Abstract
Objective
To evaluate the mid-term outcomes of percutaneous radiofrequency ablation (RFA) treatment in patients with small (< 4 cm) renal cell carcinoma (RCC) in Korea.
Materials and Methods
Between 2010 and 2015, 51 patients (40 men and 11 women; median age, 57 years) with biopsyproven 51 RCC were treated using CT-guided RFA. All patients were clinically staged T1aN0M0 prior to RFA. The median tumor size and follow-up period were 2.1 cm (range, 1.0–3.9 cm) and 26 months (4–60 months), respectively. Local tumor progression, distant metastasis, primary and secondary effectiveness rates, and major complication rates were recorded. Estimated glomerular filtration rates (GFRs) between pre-RFA and last follow-up were compared using paired t tests. The 2-year recurrence-free survival rate was calculated using Kaplan-Meier survival analysis.
Results
Of the 51 patients, 2 (3.9%) experienced local tumor progression, and 1 (2.0%) had lymph node metastasis after the first RFA session. Primary and secondary effectiveness rates were 96.1% (49/51) and 100% (1/1), respectively. Only 1 patient experienced a major complication (uretero-pelvic stricture) after the second RFA session for treating a local tumor progression, and the major complication rate was 1.9% (1/52). The median pre-RFA and last follow-up GFRs were 87.1 mL/ min/1.73 m2 (14.2–142.7 mL/min/1.73 m2) and 72.0 mL/min/1.73 m2 (7.2–112.6 mL/min/1.73 m2), respectively (p < 0.0001). The 2-year recurrence-free survival rate was 96.0%.

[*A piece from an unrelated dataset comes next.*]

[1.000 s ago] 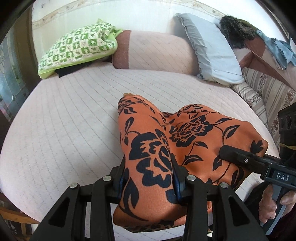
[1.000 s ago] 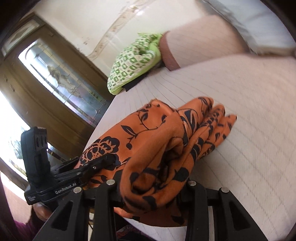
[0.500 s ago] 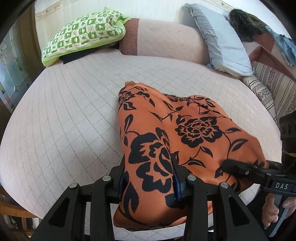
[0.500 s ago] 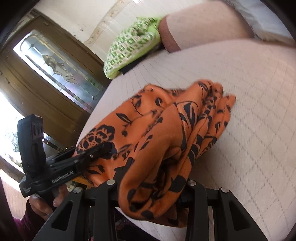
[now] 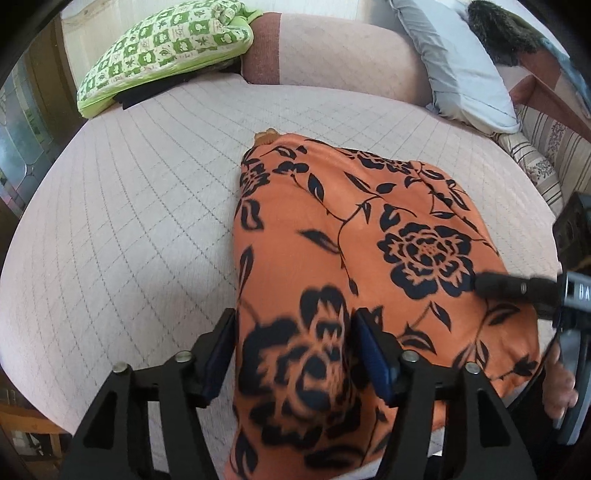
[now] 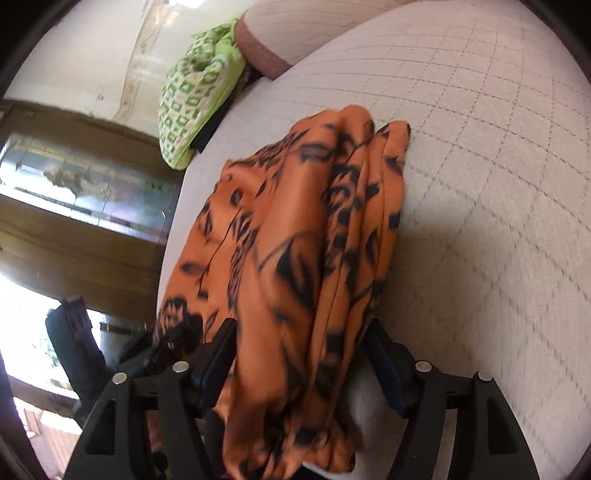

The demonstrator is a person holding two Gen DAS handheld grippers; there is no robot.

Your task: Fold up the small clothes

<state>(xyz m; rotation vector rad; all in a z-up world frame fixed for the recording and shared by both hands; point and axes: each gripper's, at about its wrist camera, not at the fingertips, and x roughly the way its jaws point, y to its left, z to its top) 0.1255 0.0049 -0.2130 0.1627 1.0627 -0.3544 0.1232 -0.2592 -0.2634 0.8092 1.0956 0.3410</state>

Percutaneous radiofrequency ablation (RFA) is an accepted minimally invasive treatment for renal cell carcinoma (RCC) in patients who are unable to undergo surgery. Recently, the long-term outcomes of patients treated with RFA were published for treatment of Western patients with RCC (1,2,3,4). However, there has been no study to date on the treatment outcomes of Asian patients with histologically proven T1a RCC using image-guided RFA. Our hypothesis was that RFA treatment leads to good treatment outcomes in Korean patients with small RCCs.

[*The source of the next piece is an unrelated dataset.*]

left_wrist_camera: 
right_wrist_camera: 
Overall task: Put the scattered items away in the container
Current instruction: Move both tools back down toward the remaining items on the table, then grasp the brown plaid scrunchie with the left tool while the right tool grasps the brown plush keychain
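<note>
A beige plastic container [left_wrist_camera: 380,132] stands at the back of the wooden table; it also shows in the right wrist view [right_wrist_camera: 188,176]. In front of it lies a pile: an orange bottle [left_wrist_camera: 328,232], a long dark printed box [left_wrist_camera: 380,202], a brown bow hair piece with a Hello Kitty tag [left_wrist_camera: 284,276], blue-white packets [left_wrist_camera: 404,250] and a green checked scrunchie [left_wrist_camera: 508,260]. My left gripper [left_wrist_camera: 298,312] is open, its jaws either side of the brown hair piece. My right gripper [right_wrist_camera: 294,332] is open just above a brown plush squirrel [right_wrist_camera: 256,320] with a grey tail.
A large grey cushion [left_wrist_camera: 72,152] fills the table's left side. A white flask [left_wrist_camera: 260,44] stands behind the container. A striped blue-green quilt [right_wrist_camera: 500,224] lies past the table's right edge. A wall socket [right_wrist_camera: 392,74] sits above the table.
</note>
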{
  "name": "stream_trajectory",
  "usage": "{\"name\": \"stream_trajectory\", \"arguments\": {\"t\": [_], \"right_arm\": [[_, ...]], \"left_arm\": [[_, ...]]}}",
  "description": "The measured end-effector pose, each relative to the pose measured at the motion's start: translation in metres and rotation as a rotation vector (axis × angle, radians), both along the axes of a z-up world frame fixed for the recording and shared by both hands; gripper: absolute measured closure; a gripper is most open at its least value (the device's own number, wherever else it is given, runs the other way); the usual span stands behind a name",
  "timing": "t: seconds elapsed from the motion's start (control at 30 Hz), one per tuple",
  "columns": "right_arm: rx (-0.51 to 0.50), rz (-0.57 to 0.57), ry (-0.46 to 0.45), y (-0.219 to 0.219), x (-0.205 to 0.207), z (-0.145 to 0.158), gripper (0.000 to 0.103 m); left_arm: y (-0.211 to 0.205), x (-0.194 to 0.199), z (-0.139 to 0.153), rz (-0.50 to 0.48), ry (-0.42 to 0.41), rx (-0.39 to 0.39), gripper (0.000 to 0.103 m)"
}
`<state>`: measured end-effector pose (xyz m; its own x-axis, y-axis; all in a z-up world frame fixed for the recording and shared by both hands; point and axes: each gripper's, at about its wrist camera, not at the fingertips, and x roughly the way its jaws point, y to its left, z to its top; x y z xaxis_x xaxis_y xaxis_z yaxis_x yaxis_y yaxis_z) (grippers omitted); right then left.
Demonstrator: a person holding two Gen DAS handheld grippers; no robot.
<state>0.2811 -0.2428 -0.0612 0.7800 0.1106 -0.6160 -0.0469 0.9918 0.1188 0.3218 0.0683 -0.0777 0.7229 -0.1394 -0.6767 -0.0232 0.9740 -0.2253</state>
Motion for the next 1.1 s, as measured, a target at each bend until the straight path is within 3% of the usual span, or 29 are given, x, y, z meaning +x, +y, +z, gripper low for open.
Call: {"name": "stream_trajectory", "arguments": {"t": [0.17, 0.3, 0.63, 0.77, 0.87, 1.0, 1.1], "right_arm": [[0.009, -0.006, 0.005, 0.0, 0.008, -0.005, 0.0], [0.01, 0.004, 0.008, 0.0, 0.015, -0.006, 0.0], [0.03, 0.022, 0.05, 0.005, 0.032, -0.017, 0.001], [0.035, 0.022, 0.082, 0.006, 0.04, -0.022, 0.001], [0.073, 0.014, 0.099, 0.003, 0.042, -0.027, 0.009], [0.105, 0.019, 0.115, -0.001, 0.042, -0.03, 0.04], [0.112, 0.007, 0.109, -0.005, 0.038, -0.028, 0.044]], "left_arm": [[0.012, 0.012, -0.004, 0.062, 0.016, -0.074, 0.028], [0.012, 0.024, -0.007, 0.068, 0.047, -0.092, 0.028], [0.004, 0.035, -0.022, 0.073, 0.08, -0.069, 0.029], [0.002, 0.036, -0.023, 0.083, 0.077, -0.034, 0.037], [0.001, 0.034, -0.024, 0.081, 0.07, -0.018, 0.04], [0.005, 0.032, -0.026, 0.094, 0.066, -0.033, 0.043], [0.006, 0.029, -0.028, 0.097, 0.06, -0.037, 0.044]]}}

The purpose of this study was to evaluate the mid-term outcomes of CT-guided RFA in the treatment of patients with small (< 4 cm) RCC in Korea.
This retrospective study was approved by our Institutional Review Board. Informed consent of patients was waived.

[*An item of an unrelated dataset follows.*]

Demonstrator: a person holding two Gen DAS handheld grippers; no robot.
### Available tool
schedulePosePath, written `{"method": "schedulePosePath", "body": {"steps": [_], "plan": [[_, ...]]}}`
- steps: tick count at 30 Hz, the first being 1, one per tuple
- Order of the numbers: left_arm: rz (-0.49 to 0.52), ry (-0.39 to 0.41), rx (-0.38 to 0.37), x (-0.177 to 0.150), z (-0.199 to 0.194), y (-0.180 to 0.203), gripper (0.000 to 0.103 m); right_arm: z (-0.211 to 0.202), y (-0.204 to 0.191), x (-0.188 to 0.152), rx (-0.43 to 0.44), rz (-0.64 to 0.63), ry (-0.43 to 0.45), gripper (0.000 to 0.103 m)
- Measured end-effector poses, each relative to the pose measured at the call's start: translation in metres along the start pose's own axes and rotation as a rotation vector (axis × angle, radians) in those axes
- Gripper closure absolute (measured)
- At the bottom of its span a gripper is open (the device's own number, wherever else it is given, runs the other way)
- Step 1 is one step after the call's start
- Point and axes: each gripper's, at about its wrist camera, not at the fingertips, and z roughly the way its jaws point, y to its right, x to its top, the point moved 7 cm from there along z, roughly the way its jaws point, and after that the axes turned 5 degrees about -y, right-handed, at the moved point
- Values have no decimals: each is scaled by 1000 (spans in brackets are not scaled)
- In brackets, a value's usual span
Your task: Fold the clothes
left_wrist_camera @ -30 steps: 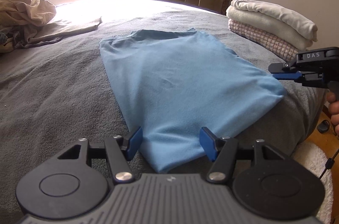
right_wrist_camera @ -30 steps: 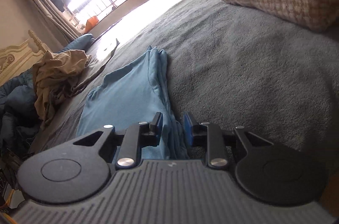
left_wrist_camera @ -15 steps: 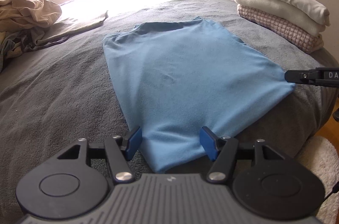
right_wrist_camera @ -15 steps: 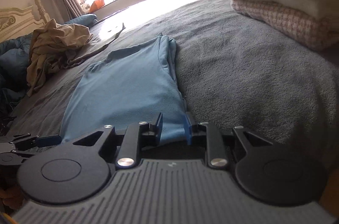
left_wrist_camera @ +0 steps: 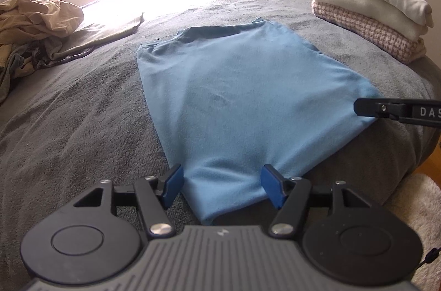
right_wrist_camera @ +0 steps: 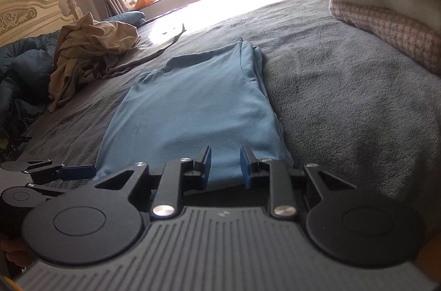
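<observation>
Blue shirt [left_wrist_camera: 248, 109] lies flat on the bed [left_wrist_camera: 69, 125], sides already folded in, near hem at the bed edge. Left claw [left_wrist_camera: 222, 185] spread around one hem corner, right claw [right_wrist_camera: 224, 165] narrowly apart at the other, neither pinching; likely set for lifting the hem toward the collar.

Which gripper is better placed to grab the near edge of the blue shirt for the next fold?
Both sit at that edge. The left gripper looks slightly better: its open jaws straddle the near corner of the blue shirt. The right gripper stands narrower at the other corner.
</observation>
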Motion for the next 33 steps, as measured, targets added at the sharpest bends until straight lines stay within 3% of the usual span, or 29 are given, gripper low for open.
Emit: {"method": "schedulePosePath", "body": {"steps": [17, 23, 33], "plan": [[21, -8, 34, -2, 1, 3, 34, 7, 5, -7, -4, 12, -14, 81], [23, -8, 38, -2, 1, 4, 33, -6, 4, 4, -52, -46, 54, 80], [19, -7, 32, -2, 0, 3, 33, -13, 42, -2, -99, 98, 64, 80]]}}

Between January 2010 and December 2014, 64 patients underwent CT-guided RFA of renal tumors. The inclusion criteria were renal mass biopsy, biopsy-proven RCC, small (< 4 cm) RCC without metastasis, sporadic RCC, renal function tests before and after RFA, and at least 1 month of imaging follow-up. Thirteen patients were excluded due to non-diagnostic tissue (n = 3), hereditary RCC (n = 3), T1b RCC (n = 2), renal metastasis from lung cancer (n = 1), follow-up loss (n = 1), pulmonary metastasis before RFA (n = 1), RCC arising from a transplanted kidney (n = 1), and incomplete RFA session due to severe bleeding (n = 1).
A total of 51 patients (40 men and 11 women; median age, 57 years; age range, 34–80 years) with 51 RCC were finally included in the analyses. The patients all had clinical stage Ia disease with RCCs < 4 cm, no vein thrombosis, and no metastasis. Percutaneous renal mass biopsies were all performed under ultrasonography (n = 47) or CT (n = 4) guidance prior to RFA. RCC size was measured on contrast-enhanced CT or MR images, and the median tumor size was 2.1 cm (range, 1.0–3.9 cm). The RCC subtypes were clear cell (n = 41), papillary (n = 2), chromophobe (n = 2), and unclassified (n = 6).
Radiofrequency ablation was indicated for one or more of the following comorbidities: coexisting cancer, previous partial or radical nephrectomy, chronic kidney disease, chronic liver disease, diabetes mellitus, aortic aneurysm, bleeding tendencies or coagulopathy, and old age. For patient selection, all patient clinical and laboratory findings were reviewed by a multidisciplinary team composed of a urologic oncologist, a medical oncologist, a radiation oncologist, and an interventional radiologist.
Percutaneous RFA was performed by a radiologist with 7 years of experience at the time of the first RFA and 11 years of experience at the time of the last RFA. RFA was guided using a CT scanner (Aquilion, Toshiba Medical Systems Corp., Otawara, Japan).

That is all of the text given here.